ON PAPER, Hungry Hearts scratches out as an intriguing domestic-horror situation: New mom Mina (Alba Rohrwacher), freaked out about the medical establishment, goes overboard trying to keep her baby "pure." Pretty soon she's banning cellphones and refusing to feed him food she hasn't grown herself. Daddy Jude (Adam Driver) is torn between respecting his wife and protecting his kid. Sure. Sounds like a dramatic reading of the Shit Portland Mamas Say Tumblr.

But Hungry Hearts places too much faith in its own aesthetic, the operating terms of which are "moody" and "claustrophobic." For the viewer, this translates to "tedious," particularly in the almost complete absence of character backstory. Why is Jude, ostensibly an engineer, deferring to Mina's gibberish parenting ideas? (It's also pretty tough to fathom why Jude doesn't take his clearly mentally ill wife to the hospital.)

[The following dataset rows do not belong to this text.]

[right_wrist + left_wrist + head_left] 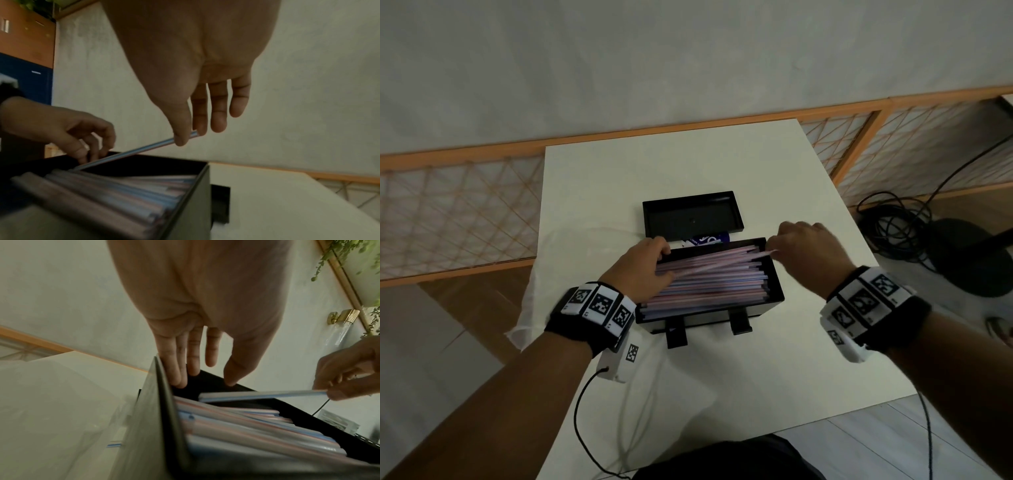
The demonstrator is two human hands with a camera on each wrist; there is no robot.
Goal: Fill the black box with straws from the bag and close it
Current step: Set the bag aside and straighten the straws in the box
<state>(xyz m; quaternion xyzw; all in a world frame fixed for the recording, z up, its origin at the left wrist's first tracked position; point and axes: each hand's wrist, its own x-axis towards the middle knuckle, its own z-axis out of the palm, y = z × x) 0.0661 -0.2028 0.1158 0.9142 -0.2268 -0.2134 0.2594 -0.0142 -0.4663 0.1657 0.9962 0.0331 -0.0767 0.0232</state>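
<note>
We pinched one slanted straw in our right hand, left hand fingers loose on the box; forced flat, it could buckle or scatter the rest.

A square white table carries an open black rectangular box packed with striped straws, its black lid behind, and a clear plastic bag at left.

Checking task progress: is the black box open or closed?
Open. The black box shows its straws; its lid lies separately on the table behind.
</note>
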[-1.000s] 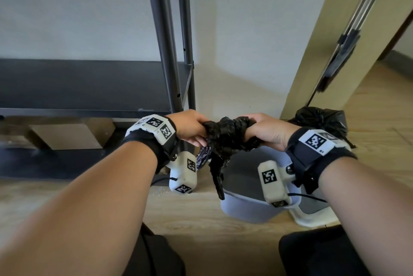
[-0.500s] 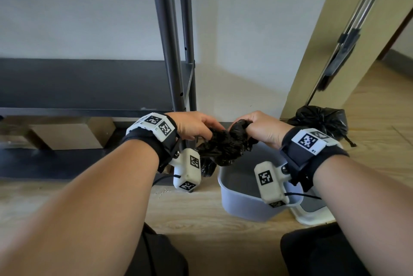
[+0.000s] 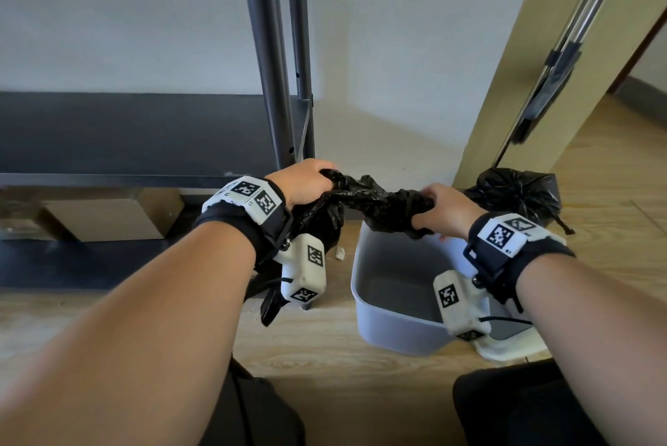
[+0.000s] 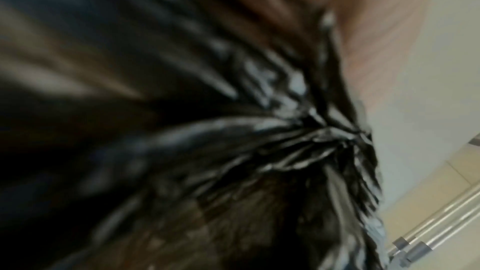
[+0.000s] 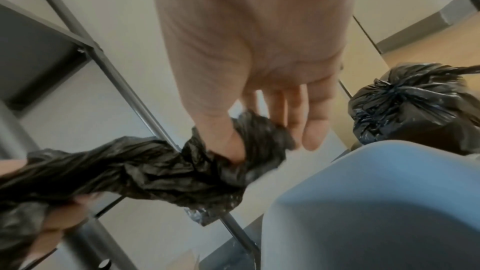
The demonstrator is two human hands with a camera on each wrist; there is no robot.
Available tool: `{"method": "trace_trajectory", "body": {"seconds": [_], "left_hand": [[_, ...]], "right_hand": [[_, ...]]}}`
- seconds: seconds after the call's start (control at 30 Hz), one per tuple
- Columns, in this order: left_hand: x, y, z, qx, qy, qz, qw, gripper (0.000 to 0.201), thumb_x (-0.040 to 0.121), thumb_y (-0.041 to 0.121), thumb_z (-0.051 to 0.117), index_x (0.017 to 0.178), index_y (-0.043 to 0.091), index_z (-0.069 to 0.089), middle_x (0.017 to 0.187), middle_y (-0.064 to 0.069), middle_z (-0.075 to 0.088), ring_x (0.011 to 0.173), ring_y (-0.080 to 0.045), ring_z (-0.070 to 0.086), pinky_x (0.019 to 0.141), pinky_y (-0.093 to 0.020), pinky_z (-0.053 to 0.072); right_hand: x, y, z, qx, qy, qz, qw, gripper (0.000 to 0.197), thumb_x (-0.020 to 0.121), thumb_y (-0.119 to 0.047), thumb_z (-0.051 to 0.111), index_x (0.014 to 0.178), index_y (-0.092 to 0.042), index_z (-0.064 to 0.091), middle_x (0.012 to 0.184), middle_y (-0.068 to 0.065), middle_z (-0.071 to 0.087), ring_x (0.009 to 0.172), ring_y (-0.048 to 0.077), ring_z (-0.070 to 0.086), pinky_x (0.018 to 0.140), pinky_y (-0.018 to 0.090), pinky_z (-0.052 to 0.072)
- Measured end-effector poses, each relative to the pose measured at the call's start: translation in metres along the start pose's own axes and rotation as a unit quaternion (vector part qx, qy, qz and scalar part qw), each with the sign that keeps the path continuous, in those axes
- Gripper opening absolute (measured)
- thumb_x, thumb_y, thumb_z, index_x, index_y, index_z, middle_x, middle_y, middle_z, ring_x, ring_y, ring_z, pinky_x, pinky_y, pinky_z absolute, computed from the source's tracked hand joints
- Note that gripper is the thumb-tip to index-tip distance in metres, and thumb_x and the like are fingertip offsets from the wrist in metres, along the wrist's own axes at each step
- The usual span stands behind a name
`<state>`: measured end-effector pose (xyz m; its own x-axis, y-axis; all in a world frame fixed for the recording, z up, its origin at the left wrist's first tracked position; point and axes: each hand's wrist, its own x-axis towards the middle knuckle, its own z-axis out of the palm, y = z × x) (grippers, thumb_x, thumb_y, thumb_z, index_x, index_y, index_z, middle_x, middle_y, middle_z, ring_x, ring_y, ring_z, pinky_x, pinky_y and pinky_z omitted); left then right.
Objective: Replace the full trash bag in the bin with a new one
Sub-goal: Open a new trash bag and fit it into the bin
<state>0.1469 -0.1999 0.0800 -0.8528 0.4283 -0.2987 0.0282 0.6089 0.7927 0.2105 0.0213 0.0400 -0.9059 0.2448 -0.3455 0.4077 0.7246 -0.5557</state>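
A crumpled black new trash bag (image 3: 375, 198) is stretched between my two hands above the floor. My left hand (image 3: 306, 182) grips its left end in a fist, and loose plastic hangs below the wrist. My right hand (image 3: 440, 207) holds the right end; in the right wrist view the thumb pinches the new trash bag (image 5: 233, 151) while the other fingers lie nearly straight. Below the right hand an unlined grey bin (image 3: 389, 301) stands on the floor. The tied full trash bag (image 3: 516, 193) sits behind it by the wall. The left wrist view shows only blurred black plastic (image 4: 233, 141).
A dark metal shelf (image 3: 144, 135) with upright poles (image 3: 267, 59) stands at left, with a cardboard box (image 3: 104, 218) beneath it. A long metal handle (image 3: 563, 37) leans on the beige wall corner at right. A white flat piece (image 3: 512, 348) lies by the bin.
My hands have moved apart, pulling the bunched bag out into a strip. The right hand shifted right over the bin; the left stayed near the shelf pole.
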Motion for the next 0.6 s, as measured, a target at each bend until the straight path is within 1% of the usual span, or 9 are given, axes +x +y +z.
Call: {"method": "trace_trajectory", "body": {"seconds": [0.07,0.13,0.2,0.27,0.3,0.4,0.47,0.53,0.6], "left_hand": [[-0.001,0.004,0.001,-0.012,0.01,0.003,1.0,0.037,0.091,-0.008,0.038,0.101,0.019,0.062,0.083,-0.01,0.062,0.069,-0.024,0.059,0.066,-0.03,0.052],[-0.002,0.007,0.003,-0.011,0.015,0.015,1.0,0.048,0.088,-0.011,0.035,0.092,0.026,0.066,0.087,-0.011,0.065,0.075,-0.029,0.062,0.069,-0.035,0.054],[-0.004,0.012,0.008,-0.001,0.027,0.038,0.999,0.052,0.084,-0.014,0.034,0.084,0.027,0.067,0.092,-0.014,0.067,0.083,-0.032,0.064,0.077,-0.04,0.056],[-0.006,0.017,0.012,-0.005,0.036,0.056,0.998,0.051,0.083,-0.015,0.035,0.078,0.025,0.067,0.086,-0.011,0.066,0.08,-0.028,0.063,0.075,-0.037,0.057],[-0.006,0.02,0.013,-0.004,0.037,0.062,0.997,0.05,0.082,-0.014,0.036,0.076,0.024,0.067,0.082,-0.008,0.064,0.076,-0.026,0.062,0.071,-0.034,0.057],[-0.009,0.023,0.013,-0.003,0.048,0.075,0.996,0.05,0.08,-0.016,0.033,0.072,0.02,0.066,0.077,-0.007,0.063,0.069,-0.02,0.06,0.061,-0.027,0.055],[-0.01,0.021,0.011,-0.014,0.067,0.085,0.994,0.05,0.077,-0.018,0.032,0.067,0.017,0.066,0.077,-0.01,0.065,0.073,-0.022,0.06,0.069,-0.031,0.055],[-0.008,0.016,0.005,-0.033,0.096,0.087,0.991,0.048,0.078,-0.019,0.035,0.063,0.016,0.063,0.071,-0.008,0.062,0.072,-0.023,0.057,0.07,-0.03,0.052],[-0.006,0.01,-0.002,-0.051,0.121,0.075,0.988,0.046,0.08,-0.018,0.036,0.062,0.016,0.061,0.068,-0.007,0.058,0.07,-0.021,0.054,0.068,-0.029,0.05]], "right_hand": [[-0.004,-0.007,-0.002,-0.014,0.014,-0.079,0.997,0.075,0.075,-0.016,0.073,0.141,-0.026,0.039,0.142,0.008,0.046,0.128,0.027,0.049,0.099,0.037,0.046],[-0.012,-0.021,-0.002,0.018,0.022,-0.172,0.985,0.081,0.073,-0.012,0.074,0.144,-0.029,0.038,0.147,-0.004,0.042,0.136,0.016,0.039,0.102,0.027,0.036],[-0.018,-0.035,-0.001,0.046,0.018,-0.233,0.971,0.075,0.073,-0.008,0.072,0.14,-0.03,0.046,0.133,-0.01,0.053,0.122,0.009,0.05,0.097,0.024,0.039],[-0.023,-0.045,0.002,0.07,-0.001,-0.257,0.964,0.069,0.073,-0.005,0.071,0.134,-0.03,0.052,0.113,-0.011,0.062,0.095,0.01,0.063,0.085,0.025,0.05],[-0.026,-0.048,0.004,0.049,-0.003,-0.262,0.964,0.065,0.073,-0.005,0.07,0.131,-0.03,0.054,0.103,-0.012,0.062,0.085,0.01,0.063,0.078,0.024,0.05],[-0.026,-0.044,0.007,-0.124,0.011,-0.233,0.965,0.033,0.078,-0.01,0.062,0.108,-0.023,0.066,0.085,-0.005,0.059,0.081,0.018,0.058,0.074,0.032,0.05],[-0.024,-0.034,0.007,-0.201,-0.039,-0.168,0.964,0.004,0.08,-0.015,0.059,0.082,-0.016,0.062,0.071,0.0,0.057,0.074,0.022,0.058,0.068,0.033,0.049],[-0.019,-0.021,0.005,-0.215,-0.098,-0.096,0.967,0.016,0.082,-0.021,0.062,0.071,-0.011,0.057,0.061,0.003,0.057,0.058,0.02,0.055,0.058,0.028,0.043],[-0.012,-0.007,-0.001,-0.213,-0.085,-0.032,0.973,0.025,0.085,-0.028,0.065,0.071,-0.007,0.062,0.054,0.003,0.059,0.048,0.018,0.054,0.054,0.026,0.044]]}}
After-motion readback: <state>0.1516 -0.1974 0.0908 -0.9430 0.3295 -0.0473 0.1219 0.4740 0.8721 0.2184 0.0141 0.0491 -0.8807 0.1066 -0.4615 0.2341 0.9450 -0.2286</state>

Ideologically, I'm on board with a lot of the implicit points here: essential oils aren't medicine, "clean" eating is often disordered eating in disguise, and nothing in the world sounds crazier than someone earnestly explaining what an "indigo child" is. But the way Hungry Hearts links those beliefs to mental illness is disingenuous. Mina isn't just wacky in that familiar "keep chemicals out of my water" way; she's sick. She needs help. There's nothing ideological about it.